■ **PROBLEM TO SOLVE**:
The lines wanted run from the first one below through the one with "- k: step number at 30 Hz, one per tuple". Return them exactly.

■ **RAW DATA**:
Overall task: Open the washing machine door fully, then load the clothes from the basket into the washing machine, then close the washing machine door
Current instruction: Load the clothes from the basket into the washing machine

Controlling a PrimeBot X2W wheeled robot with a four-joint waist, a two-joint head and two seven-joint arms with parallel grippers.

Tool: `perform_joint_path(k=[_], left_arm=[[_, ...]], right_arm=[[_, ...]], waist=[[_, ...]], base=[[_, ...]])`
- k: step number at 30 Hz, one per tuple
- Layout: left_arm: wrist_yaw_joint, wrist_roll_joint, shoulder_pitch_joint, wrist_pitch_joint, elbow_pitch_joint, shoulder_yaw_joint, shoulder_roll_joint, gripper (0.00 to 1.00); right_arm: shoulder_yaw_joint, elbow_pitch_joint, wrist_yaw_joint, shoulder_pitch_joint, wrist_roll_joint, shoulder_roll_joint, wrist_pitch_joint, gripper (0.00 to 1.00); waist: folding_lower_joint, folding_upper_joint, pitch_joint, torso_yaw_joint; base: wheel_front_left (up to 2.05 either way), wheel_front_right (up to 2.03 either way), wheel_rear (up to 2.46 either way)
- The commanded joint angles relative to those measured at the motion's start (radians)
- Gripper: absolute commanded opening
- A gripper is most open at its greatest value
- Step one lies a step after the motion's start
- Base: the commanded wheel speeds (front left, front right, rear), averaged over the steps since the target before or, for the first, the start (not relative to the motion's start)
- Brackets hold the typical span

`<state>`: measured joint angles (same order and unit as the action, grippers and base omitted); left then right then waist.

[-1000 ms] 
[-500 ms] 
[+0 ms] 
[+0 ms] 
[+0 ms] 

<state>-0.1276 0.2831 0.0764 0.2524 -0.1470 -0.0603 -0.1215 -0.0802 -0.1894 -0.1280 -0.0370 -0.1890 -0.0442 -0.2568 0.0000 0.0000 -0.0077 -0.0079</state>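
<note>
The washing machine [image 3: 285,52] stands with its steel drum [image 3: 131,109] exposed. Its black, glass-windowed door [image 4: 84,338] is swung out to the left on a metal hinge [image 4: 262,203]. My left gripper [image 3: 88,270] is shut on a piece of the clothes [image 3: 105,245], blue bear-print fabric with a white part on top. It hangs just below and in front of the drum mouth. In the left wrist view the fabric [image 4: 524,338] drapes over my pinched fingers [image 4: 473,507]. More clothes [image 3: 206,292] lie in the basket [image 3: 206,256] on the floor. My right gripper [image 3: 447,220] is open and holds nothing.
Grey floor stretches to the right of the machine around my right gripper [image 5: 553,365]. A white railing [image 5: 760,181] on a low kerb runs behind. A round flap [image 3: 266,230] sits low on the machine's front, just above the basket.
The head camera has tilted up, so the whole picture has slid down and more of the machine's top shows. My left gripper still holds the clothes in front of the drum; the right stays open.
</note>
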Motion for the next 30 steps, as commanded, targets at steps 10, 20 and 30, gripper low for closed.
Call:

■ **TASK RESULT**:
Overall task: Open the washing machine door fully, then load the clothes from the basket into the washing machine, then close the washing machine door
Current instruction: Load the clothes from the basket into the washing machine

Controlling a PrimeBot X2W wheeled robot with a four-joint waist, a two-joint head and two seven-joint arms with parallel grippers.

Tool: `perform_joint_path(k=[_], left_arm=[[_, ...]], right_arm=[[_, ...]], waist=[[_, ...]], base=[[_, ...]])`
- k: step number at 30 Hz, one per tuple

Here is where the answer stops.